Journal of Milk and Food Technology 39(11): 745-753
Wholesale cuts of beef (knuckles, ribs, chucks) were vacuum packaged in 3 types of packages with O2 transmission rates of 0.41-0.75, 1.09 and 2.28 cc/100 in2 per 24 h. One type of package was sealed with a clip; the others were heat sealed. Wholesale cuts were stored for 0-35 days at 1-3.degree. C, and retail cuts from ribs and knuckles were observed under retail conditions for 5 days. Differences in psychrotrophic, mesophilic and lactobacilli counts of knuckles and ribs resulting from differences in type of package usually were not statistically significant.
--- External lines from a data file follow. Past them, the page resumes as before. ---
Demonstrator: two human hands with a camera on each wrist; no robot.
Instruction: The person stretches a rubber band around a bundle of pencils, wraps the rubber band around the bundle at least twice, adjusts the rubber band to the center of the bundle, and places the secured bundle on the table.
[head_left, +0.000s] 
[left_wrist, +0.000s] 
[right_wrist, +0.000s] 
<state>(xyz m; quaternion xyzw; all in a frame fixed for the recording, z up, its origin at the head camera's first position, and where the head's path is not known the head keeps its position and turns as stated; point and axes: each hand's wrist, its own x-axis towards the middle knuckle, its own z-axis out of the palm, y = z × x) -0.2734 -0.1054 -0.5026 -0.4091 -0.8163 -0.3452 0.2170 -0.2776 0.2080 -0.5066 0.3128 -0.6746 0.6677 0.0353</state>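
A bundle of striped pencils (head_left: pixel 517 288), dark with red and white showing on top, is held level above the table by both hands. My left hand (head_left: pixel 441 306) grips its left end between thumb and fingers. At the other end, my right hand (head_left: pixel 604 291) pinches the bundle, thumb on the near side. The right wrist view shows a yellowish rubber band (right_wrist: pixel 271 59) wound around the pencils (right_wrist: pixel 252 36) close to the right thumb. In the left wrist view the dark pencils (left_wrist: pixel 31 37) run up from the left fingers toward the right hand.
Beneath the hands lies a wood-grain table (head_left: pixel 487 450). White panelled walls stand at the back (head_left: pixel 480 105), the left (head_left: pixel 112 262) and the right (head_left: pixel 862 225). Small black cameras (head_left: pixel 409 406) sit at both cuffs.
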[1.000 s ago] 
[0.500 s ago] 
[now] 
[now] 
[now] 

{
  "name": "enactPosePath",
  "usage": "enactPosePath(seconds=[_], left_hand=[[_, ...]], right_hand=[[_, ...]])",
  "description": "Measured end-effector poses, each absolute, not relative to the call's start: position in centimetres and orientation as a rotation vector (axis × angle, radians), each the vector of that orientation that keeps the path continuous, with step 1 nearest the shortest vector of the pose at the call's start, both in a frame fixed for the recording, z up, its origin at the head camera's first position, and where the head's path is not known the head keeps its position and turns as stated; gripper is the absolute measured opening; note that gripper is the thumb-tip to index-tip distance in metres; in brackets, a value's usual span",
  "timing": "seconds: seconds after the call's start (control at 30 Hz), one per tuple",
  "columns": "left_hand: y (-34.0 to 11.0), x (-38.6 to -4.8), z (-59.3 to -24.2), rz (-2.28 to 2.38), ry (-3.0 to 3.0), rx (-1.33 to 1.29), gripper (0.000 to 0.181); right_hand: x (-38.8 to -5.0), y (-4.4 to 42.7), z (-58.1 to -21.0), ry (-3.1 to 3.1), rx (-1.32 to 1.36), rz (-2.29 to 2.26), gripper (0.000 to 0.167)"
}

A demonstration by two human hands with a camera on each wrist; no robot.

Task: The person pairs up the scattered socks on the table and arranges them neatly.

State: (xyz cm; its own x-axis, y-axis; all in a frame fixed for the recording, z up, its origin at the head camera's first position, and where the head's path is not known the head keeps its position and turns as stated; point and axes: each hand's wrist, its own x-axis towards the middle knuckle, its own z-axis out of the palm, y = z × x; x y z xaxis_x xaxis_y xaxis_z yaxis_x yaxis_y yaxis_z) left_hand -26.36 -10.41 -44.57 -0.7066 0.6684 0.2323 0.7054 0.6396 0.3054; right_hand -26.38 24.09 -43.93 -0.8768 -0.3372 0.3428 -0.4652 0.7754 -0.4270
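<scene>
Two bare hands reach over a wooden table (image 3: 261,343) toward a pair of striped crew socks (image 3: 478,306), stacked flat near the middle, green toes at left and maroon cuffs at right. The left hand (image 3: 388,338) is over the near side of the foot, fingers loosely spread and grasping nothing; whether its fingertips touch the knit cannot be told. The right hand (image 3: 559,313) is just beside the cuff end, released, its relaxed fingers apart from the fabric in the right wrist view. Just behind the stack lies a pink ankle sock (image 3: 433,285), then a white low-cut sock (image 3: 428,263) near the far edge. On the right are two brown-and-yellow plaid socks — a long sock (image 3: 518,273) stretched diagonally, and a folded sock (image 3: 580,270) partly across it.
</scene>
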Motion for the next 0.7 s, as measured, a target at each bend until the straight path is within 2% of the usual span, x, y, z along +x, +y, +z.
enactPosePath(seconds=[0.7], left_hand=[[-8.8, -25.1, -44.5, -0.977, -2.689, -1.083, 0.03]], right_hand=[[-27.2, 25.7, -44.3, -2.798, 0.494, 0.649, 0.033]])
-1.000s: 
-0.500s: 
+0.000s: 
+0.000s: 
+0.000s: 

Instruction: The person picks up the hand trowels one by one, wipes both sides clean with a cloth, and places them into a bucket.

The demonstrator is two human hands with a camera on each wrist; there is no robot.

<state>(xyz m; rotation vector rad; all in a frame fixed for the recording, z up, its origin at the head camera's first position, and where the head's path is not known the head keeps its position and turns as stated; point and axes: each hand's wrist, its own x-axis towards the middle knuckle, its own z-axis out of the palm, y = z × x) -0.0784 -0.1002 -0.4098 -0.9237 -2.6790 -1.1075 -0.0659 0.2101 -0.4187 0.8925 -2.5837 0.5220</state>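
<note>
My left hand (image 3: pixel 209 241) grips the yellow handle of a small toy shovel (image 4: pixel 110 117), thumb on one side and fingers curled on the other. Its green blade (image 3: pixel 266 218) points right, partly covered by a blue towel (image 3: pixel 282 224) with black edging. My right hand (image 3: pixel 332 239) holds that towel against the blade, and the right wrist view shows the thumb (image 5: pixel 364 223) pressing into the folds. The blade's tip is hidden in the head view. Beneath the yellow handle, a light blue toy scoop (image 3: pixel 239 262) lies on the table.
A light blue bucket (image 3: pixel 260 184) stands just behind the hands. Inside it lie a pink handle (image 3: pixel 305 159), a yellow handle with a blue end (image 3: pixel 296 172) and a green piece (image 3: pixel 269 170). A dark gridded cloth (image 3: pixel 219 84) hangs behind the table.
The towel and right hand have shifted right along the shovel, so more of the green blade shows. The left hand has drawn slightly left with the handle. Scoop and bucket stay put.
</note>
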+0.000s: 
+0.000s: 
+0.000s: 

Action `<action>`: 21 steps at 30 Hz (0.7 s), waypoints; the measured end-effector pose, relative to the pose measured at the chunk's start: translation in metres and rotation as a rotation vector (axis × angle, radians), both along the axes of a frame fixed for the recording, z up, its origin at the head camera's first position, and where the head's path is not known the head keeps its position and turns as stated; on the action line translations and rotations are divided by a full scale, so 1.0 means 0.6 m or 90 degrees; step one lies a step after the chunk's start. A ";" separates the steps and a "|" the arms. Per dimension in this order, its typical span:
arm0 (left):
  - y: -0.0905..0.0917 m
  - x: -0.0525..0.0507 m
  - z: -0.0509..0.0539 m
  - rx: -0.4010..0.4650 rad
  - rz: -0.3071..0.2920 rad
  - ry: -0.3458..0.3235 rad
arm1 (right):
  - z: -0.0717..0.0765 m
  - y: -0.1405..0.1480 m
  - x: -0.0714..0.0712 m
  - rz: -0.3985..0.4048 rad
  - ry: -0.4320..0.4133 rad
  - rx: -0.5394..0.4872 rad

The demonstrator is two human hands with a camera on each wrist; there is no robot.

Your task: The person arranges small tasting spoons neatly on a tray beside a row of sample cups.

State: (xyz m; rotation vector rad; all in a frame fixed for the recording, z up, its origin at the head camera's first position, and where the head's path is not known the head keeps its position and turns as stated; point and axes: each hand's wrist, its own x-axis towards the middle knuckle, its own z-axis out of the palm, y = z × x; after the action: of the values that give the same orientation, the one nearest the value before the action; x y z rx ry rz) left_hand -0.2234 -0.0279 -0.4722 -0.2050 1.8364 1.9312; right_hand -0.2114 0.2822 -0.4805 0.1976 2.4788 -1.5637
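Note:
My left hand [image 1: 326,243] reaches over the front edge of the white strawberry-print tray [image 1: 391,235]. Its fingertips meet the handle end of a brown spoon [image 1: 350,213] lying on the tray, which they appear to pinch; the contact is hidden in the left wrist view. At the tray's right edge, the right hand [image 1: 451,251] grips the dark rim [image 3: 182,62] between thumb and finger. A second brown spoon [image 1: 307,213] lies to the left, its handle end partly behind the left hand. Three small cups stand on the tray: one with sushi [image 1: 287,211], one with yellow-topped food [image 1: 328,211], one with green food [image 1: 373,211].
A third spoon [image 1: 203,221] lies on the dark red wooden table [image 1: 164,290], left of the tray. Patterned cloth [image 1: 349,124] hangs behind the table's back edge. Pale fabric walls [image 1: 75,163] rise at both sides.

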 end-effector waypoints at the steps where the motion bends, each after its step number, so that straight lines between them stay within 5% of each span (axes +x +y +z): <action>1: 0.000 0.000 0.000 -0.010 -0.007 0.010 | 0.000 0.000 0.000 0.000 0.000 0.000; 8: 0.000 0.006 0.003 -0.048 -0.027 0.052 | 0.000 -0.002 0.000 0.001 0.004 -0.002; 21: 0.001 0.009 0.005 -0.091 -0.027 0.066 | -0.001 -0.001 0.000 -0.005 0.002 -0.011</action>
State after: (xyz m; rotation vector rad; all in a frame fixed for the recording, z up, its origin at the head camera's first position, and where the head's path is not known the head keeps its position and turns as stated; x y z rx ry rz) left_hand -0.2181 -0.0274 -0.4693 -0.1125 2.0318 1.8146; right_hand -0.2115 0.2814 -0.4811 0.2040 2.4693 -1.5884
Differences in psychrotrophic counts of retail steaks of knuckles and ribs resulting from differences in type of package used for the primal cuts were not significant. Psychrotrophic and mesophilic counts of cuts in defective packages (leakers) increased faster than those of cuts in intact packages. The initial microbial flora of knuckles, rib and chucks consisted primarily of Moraxella-Acinetobacter spp. and coryneform bacteria. During the 1st few weeks of storage at 1.degree.-3.degree. C Lactobacillus spp. already were dominant on knuckles and Microbacterium and Lactobacillus spp. predominated on ribs. After 28-35 days of storage Lactobacillus spp. were dominant on knuckles and ribs. The microbial population on chucks after 21 days of storage consisted of Lactobacillus, Microbacterium, Enterobacteriaceae, Pseudomonas, Moraxella-Acinetobacter spp. and coryneform bacteria. The microflora of cuts from defective packages was comprised of species of Pseudomonas, Microbacterium, Lactobacillus and Moraxella-Acinetobacter.